I'll let you know when your current minority view becomes statutory here because of the overwhelming public outcry against it.
You lost any valid point when you made yourself look like a reactionary, right wing, redneck rodeo rider when you wrote this BS... London-centric luvvie darlings of a particular political and cultural persuasion who guide the station's output accordingly.
Yee-Haw!!!
So therefore you support the idea of throwing people in jail for refusing to pay for a TV broadcasting company whose content they may have no intention of consuming. Yawn indeed. That kind of oppression is starting to look old.
The current fee is about £145. For a struggling family with two kids, that's a new pair of shoes for each of them every year. Or it might cover their heating costs over a cold winter. Of course, people like you would insist that you know what's best for them.
I note that you didn't actually make any arguments against the idea that I put forward, that of a stripped-down BBC that interested parties could pay for voluntarily. You just went right ahead with the "right wing rednecks" angle and threw in a reference to Fox News for good measure. Well for the record Jonbouy, I was born in the UK and spent the first 30 years of my life there. I know all about the BBC and the general "slant" that it takes on cultural and political matters. And no, I'm not a "right wing redneck." I'm a libertarian who believes in individual freedom (social and economic) and who believes that it's a direct abrogation of people's rights to coerce money out of people, under threat of physical violence (which after all is what any threat of imprisonment boils down to) in order to pay for a
TV station that they may wish nothing to do with.
You say "the majority clearly want the license fee." Is it really that clear? Let's take a look at some past polls:
2004: an ICM poll for Panorama found that 31% were in favour of the existing licence fee, 36% said the BBC should be paid for by a subscription, and 31% wanted advertising to pay for the programmes.
2008: an Ipsos MORI poll commissioned by the Guardian found that 41% agreed that the licence fee was an “appropriate funding mechanism”. 37% disagreed.

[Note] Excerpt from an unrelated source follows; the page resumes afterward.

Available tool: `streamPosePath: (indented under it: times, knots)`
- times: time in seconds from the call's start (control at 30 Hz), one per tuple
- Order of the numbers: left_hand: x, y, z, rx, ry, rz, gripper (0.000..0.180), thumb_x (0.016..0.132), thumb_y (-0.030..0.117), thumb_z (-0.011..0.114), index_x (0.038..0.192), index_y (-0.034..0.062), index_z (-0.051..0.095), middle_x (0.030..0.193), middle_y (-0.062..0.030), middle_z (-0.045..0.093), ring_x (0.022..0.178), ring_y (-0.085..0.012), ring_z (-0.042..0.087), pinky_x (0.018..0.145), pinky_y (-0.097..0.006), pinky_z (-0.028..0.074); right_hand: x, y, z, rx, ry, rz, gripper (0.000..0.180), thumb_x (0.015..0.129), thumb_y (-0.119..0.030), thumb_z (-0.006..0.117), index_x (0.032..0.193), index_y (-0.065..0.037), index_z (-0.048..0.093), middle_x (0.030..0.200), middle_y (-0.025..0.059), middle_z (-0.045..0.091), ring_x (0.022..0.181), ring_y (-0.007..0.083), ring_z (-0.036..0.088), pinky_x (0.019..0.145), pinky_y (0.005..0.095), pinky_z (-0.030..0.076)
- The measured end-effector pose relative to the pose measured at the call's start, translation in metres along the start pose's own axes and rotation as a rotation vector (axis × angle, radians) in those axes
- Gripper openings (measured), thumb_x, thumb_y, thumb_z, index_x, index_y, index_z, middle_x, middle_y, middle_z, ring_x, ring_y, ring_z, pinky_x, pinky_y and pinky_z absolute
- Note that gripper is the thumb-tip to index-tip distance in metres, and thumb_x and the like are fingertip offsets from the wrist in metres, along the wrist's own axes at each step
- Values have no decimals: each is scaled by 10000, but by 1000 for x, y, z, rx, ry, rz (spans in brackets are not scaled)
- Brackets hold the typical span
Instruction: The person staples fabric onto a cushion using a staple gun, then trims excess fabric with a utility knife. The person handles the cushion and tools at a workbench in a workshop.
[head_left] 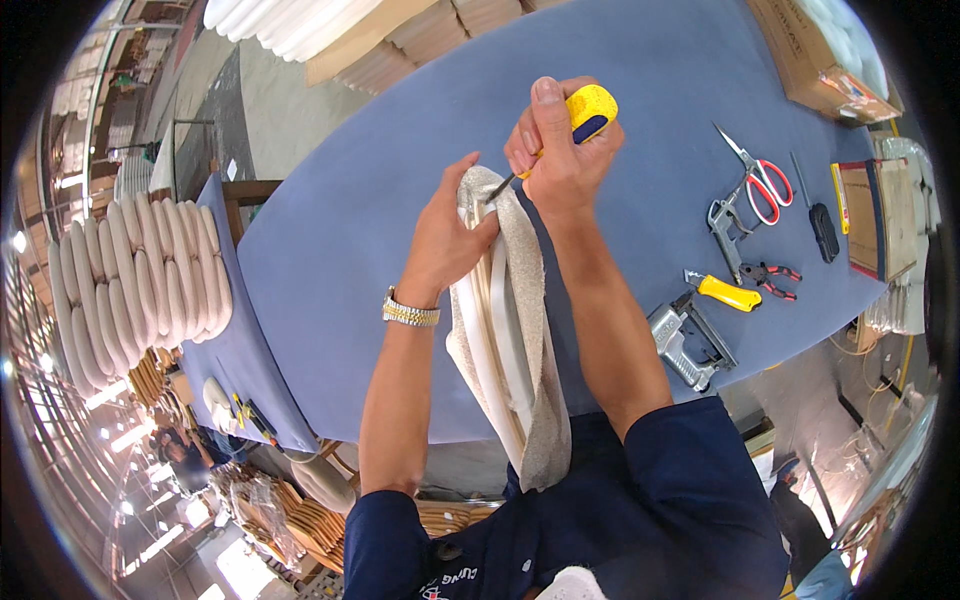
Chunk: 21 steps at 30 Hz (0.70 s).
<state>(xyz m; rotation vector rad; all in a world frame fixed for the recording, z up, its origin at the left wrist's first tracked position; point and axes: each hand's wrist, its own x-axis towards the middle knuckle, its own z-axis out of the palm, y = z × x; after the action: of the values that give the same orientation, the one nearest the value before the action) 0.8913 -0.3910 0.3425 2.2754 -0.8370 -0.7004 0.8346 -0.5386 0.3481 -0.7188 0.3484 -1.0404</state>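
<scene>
Pad (535, 300), long and narrow, beige fabric around a pale core (513, 340), held up over the middle of the near edge of the blue counter (350, 230); far end above the counter, near end past that edge, in front of the dark shirt (640, 500). Left hand (447, 235) at the far end, fingers clamped on the fabric rim, thumb laid in toward the opening. Right hand (565, 150) with fingers wrapped tight around a yellow-handled tool (594, 106), thin dark shaft slanting down into that same end. Piercing, prying or merely touching at the tip: too small to tell. Apparently done: fabric already around the outside of the core for most of its length. Apparently left: long gap down the middle, fabric edges loose and apart, core strips bare between; by the look of it, partway along, with work only at the far end for now. Toward the counter's right edge, unheld: scissors (751, 168), pliers (768, 277) and knife (730, 293); close to the near edge, staple gun (677, 345).
</scene>
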Motion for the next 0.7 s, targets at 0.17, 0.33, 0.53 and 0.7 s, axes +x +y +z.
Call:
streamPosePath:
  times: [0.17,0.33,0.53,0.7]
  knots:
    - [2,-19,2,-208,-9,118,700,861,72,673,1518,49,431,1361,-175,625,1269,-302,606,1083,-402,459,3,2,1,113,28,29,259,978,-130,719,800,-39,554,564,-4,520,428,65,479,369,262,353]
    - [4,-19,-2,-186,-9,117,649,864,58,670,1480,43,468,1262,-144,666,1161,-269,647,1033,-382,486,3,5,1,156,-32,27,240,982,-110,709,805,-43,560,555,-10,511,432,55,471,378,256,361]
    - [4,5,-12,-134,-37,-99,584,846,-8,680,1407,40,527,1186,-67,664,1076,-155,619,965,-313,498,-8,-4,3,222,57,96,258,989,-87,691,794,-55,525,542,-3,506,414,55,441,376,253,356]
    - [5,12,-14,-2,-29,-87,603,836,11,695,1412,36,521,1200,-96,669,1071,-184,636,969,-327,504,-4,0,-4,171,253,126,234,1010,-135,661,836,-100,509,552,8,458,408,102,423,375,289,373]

2009: In the Guardian/ICM Poll licence fee support also rose slightly to 43% amid doubt over commercial viability during a recession.
You may pull a more recent poll out of your hat which shows something more in favor of the license fee. Well, whoop-de-doo. The fact is that it is certainly not "a clear majority" on average. And yes, I believe in democracy. But it must be dampened by some kind of constitution, otherwise what you have is nothing more than mob rule. What if at some point in the future, Jonbouy, cultural or political forces prevailed such that the "majority" wanted to bring back slavery, or kick the Jews out, or otherwise oppress some other unfortunate minority? Would you still wave the flag of raw democracy?